■ Task data ■
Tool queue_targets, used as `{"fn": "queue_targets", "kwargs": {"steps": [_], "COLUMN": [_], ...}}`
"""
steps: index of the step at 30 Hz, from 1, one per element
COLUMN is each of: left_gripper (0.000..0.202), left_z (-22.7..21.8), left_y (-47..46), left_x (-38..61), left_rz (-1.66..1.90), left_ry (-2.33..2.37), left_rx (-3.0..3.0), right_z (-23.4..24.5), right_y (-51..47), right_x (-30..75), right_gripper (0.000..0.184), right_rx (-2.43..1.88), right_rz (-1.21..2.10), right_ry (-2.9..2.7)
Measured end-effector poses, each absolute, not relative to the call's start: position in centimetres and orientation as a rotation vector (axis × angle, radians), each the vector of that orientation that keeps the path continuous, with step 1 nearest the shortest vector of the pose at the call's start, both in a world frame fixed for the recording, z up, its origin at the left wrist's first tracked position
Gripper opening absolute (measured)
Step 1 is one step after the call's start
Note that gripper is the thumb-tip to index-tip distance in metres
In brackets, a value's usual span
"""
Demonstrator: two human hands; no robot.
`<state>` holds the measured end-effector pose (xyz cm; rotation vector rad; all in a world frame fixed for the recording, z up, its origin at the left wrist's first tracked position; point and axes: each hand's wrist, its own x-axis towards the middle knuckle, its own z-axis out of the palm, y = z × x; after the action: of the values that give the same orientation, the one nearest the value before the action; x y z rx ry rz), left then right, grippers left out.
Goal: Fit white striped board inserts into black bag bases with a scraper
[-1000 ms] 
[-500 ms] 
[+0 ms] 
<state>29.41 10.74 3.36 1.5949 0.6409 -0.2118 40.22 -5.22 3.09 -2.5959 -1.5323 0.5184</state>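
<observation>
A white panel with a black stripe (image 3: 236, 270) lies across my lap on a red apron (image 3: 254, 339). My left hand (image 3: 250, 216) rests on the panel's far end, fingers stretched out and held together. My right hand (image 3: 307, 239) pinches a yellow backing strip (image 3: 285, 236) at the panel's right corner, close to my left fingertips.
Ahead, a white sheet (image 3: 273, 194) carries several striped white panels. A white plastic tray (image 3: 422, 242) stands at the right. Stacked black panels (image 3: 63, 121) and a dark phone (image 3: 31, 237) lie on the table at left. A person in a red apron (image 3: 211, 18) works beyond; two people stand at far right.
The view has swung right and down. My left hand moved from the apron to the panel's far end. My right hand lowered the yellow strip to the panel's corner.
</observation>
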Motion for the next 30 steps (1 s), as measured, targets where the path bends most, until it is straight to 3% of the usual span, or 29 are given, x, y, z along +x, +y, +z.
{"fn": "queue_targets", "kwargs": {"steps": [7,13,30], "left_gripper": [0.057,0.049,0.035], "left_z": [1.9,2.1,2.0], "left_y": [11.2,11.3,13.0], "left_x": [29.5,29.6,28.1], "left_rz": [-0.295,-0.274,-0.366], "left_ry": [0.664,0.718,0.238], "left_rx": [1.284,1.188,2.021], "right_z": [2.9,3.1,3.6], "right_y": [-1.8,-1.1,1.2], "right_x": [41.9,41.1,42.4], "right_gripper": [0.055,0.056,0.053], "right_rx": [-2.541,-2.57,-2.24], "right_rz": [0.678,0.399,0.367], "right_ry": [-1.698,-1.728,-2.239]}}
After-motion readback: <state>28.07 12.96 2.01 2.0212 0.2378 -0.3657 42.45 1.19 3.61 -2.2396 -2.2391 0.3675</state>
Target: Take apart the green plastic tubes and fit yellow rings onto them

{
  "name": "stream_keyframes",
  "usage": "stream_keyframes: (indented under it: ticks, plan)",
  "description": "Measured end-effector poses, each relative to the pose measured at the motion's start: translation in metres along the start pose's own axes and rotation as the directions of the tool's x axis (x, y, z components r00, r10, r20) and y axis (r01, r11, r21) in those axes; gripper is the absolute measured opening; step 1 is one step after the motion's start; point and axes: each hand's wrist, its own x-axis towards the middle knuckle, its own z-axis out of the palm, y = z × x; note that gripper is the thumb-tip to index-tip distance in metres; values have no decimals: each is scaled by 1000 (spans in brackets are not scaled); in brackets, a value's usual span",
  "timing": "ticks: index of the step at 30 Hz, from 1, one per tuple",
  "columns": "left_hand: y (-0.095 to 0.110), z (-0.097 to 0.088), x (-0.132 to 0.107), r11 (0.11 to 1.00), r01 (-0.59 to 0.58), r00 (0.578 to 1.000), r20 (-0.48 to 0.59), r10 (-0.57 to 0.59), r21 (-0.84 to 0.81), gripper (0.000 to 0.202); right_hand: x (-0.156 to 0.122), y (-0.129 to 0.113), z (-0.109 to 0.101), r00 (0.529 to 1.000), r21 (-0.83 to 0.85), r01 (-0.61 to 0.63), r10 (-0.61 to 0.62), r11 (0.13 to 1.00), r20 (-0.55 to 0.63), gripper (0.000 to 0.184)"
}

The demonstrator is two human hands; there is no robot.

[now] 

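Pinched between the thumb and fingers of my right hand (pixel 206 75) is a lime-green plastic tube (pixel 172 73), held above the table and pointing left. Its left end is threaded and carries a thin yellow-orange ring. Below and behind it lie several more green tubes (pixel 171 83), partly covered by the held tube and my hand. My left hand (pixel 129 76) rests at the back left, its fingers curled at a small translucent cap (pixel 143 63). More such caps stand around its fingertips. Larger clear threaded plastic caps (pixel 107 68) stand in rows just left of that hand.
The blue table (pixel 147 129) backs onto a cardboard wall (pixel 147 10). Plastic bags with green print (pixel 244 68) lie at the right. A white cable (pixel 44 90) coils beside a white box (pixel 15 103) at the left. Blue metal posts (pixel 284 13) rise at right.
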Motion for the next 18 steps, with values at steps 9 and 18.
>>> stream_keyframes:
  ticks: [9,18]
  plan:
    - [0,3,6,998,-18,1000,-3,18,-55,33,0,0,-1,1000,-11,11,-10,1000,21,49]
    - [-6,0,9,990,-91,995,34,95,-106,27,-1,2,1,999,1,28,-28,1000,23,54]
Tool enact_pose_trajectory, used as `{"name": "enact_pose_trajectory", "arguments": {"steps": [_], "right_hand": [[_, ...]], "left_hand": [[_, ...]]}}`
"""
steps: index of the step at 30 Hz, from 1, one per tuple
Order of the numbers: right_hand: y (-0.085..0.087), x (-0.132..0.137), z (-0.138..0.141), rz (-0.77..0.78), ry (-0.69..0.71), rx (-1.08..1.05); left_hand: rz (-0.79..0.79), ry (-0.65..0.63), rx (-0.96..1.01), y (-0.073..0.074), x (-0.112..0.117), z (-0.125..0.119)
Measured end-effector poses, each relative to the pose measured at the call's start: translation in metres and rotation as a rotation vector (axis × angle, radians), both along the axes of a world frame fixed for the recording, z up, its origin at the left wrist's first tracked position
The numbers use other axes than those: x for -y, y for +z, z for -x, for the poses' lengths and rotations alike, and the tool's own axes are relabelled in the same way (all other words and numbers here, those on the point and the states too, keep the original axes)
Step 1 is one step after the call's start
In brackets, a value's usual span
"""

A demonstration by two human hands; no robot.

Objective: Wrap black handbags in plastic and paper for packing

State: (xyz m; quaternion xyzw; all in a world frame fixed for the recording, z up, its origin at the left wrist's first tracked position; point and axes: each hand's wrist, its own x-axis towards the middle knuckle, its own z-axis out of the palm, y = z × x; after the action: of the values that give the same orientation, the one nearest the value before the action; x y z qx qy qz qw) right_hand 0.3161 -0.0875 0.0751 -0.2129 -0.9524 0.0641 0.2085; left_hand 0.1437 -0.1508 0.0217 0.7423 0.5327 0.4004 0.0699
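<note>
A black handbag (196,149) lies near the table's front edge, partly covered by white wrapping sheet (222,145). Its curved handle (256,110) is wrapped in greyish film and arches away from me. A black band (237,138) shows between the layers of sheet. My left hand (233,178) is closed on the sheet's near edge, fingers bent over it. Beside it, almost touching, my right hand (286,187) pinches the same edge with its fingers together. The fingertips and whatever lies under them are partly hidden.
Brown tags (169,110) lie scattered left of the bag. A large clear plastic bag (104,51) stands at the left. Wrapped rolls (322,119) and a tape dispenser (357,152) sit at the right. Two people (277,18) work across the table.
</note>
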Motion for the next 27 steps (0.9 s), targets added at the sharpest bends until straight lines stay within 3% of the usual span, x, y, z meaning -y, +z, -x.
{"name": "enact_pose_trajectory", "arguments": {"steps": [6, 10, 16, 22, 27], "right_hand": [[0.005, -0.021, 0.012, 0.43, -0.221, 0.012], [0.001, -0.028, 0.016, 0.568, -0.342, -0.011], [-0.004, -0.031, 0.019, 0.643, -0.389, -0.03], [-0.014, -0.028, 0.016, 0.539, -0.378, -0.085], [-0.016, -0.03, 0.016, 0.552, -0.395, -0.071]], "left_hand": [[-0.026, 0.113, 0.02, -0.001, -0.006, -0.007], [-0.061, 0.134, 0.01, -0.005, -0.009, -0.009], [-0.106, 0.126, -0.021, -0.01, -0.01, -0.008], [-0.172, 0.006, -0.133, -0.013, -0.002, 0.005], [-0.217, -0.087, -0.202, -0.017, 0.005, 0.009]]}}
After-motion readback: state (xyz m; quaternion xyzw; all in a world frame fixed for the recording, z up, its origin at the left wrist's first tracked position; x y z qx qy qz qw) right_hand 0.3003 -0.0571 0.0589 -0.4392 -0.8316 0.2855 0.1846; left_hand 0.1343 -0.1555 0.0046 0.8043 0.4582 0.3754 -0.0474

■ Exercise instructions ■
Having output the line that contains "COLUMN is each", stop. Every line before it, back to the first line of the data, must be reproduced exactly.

■ Solved exercise ■
Tool queue_targets, used as `{"fn": "queue_targets", "kwargs": {"steps": [_], "COLUMN": [_], ...}}`
"""
steps: index of the step at 30 Hz, from 1, one per element
COLUMN is each of: left_gripper (0.000..0.202), left_z (-22.7..21.8), left_y (-47..46), left_x (-38..61), left_rz (-1.66..1.90), left_ry (-2.33..2.37), left_rx (-3.0..3.0), right_z (-23.4..24.5), right_y (-51..47), right_x (-30..75), right_gripper (0.000..0.184), right_rx (-2.43..1.88), right_rz (-1.21..2.10), right_ry (-2.9..2.7)

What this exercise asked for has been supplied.